Ed ancora, un tizio che nel nome della Mainf pout tous spergiura che l'Anddos riceverebbe tra i mille e i tremila euro di fondi pubblici all'anno (cosa che, se fosse vera, sarebbe comunque meno della manetta della nonna) scrive tronfio: «Togliere ad una madre un figlio e ad un figlio la madre e conseguentemente metà dell'albero genealogico è un atto disumano e crudele. Partendo da questo presupposto, sostenere da parte di uno psicologo che un bimbo può crescere bene con due "genitori" maschi squalifica il professionista e l'ordine professionale che non prende le dovute distanze».

In realtà non serve la sfera magica per capire come il motivo di una simile aggressione sia stata l'ira suscitata dal parere positivo espresso in tribunale riguardo alla trascrizione di un'adozione inglese contratta da due padri di origine italiana. Dato che i sedicenti "cattolici" esigevano che il bambino fosse reso orfano per gratificare il loro profondo disprezzo verso i gay, ecco che si è ritenuto si dovesse punire un ordine professionale che ha osato pronunciarsi contro il loro pregiudizio.
Basta navigare la pagina per osservare come le presunte «argomentazioni difficilmente contestabili» non sarebbero state altro che i soliti articoli pubblicati da siti integralisti sulla base di una qualche strumentalizzazioni dei dati. E non serve molta fantasia per osservare che forse non valeva la pena perdere tempo a rispondere a simili attacchi dato che non c'è peggior sordo di chi non vuol sentire e sarebbe stato alquanto squalificante rispondere alle teorie sul un Dio che odia i rapporti anali che la signora De Mari chiama "scienza".
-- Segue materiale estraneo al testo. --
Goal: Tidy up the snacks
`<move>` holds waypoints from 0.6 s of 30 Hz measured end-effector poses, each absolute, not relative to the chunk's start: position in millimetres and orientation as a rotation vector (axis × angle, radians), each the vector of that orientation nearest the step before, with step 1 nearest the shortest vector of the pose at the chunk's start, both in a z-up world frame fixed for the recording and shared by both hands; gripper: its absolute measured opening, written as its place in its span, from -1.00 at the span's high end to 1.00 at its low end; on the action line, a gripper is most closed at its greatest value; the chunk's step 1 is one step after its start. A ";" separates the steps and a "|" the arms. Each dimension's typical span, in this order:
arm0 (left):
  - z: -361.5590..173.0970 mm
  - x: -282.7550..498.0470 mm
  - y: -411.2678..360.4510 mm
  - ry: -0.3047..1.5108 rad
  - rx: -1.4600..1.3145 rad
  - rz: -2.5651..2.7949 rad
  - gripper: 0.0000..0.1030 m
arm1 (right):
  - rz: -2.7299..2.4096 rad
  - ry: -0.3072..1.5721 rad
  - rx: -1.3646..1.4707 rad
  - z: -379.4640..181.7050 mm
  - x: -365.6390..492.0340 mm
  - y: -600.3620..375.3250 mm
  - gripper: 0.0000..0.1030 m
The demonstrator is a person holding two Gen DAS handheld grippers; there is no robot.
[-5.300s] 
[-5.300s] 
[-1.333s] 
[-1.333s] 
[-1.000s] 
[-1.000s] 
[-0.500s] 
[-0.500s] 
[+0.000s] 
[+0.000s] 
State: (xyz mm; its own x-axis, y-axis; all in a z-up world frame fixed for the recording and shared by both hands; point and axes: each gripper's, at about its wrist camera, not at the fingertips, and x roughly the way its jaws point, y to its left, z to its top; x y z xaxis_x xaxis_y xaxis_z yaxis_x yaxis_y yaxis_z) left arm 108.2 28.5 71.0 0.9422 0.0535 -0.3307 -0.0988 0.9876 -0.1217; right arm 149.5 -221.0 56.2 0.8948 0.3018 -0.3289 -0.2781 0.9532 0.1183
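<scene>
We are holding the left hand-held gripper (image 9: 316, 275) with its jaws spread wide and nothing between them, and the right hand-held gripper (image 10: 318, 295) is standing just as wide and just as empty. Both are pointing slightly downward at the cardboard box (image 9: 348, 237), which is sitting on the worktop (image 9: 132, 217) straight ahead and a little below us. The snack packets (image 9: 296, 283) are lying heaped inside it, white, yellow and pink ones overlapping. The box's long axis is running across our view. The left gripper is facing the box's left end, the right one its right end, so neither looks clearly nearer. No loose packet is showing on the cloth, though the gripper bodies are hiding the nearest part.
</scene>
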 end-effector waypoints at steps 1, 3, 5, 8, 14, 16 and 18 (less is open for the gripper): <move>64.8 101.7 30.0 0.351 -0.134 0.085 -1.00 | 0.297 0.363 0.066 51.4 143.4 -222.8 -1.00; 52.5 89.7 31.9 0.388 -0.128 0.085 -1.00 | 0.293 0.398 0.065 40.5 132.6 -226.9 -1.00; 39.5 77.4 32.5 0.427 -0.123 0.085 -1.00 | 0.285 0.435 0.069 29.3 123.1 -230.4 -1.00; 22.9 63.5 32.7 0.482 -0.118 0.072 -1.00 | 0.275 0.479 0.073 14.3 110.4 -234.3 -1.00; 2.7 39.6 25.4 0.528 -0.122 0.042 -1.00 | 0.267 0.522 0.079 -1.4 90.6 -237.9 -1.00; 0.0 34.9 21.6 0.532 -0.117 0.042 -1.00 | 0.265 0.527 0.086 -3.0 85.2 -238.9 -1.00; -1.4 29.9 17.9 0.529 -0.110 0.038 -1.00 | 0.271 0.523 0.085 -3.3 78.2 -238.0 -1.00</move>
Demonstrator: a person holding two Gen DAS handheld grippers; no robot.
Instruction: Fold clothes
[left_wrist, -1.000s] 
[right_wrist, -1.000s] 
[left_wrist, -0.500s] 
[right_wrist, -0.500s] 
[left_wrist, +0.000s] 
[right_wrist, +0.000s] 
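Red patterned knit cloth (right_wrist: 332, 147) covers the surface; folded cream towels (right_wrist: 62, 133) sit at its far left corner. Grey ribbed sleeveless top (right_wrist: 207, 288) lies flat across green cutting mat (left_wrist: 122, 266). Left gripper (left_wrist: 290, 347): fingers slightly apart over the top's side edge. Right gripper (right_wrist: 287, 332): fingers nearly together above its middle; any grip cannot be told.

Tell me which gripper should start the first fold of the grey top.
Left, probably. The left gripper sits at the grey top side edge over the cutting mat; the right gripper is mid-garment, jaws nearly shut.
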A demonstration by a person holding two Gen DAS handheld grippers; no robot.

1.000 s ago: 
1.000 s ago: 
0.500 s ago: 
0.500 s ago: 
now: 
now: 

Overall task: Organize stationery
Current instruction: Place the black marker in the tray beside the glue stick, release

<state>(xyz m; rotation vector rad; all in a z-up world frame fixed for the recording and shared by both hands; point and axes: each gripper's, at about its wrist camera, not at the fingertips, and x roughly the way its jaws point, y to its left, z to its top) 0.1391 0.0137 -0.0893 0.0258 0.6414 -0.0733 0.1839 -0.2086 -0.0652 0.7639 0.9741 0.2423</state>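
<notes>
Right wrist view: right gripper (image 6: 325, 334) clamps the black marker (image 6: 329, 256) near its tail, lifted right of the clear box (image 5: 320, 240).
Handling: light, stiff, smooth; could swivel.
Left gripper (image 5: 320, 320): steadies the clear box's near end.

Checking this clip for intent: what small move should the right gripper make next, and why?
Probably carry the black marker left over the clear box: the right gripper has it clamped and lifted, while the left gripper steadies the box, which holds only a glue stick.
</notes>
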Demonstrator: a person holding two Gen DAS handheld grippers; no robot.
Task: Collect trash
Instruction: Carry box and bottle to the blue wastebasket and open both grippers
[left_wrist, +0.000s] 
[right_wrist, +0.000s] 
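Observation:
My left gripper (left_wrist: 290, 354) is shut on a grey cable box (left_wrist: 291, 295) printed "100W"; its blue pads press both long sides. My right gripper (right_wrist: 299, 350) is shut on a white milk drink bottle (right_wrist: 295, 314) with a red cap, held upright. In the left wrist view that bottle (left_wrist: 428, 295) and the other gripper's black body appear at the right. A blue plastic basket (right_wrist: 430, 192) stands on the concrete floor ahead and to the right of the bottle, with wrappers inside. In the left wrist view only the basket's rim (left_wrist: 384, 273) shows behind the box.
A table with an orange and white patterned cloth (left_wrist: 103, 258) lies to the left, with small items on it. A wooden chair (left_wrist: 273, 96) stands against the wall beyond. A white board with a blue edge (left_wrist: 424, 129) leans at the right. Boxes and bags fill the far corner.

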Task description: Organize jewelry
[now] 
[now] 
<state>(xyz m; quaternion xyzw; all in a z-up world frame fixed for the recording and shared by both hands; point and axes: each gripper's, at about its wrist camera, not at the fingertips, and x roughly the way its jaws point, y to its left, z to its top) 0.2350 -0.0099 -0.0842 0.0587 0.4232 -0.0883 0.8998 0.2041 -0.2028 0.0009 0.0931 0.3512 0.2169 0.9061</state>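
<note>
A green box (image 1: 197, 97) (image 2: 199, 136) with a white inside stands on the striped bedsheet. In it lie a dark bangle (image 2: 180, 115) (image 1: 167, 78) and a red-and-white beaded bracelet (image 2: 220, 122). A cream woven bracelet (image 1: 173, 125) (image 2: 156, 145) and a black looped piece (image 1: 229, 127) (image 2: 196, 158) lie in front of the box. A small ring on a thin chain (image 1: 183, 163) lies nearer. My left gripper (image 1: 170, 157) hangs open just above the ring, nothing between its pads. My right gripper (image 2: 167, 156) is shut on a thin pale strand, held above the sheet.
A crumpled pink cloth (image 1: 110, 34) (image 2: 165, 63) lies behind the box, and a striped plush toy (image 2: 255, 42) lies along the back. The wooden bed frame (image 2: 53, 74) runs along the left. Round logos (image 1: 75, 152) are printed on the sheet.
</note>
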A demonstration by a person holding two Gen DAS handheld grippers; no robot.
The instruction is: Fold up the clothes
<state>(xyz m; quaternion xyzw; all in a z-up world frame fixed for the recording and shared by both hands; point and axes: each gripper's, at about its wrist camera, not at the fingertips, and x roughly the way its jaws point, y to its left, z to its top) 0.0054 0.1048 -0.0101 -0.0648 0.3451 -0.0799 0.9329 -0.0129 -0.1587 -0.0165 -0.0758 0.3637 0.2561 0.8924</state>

Trattandosi di seguaci di Mario Adinolfi, forse era inevitabile che avrebbero preso spunto dal noto vittimismo del loro leader e che il tutto si sarebbe concluso con un patetico piagnisteo di chi dice di sentirsi discriminato perché non può discriminare. Insomma, possibile che qual bambino non sia stato orfano nonostante la signora De Mari va in giro a sostenere che i gay siano paragonabili a cani castrati?
Da segnalare è anche come nelle ultime ore si sia registrato un altro numero di commenti di solidarietà lasciati all'ordine da chi sta cercando di annullare l'effetto del raid integralista.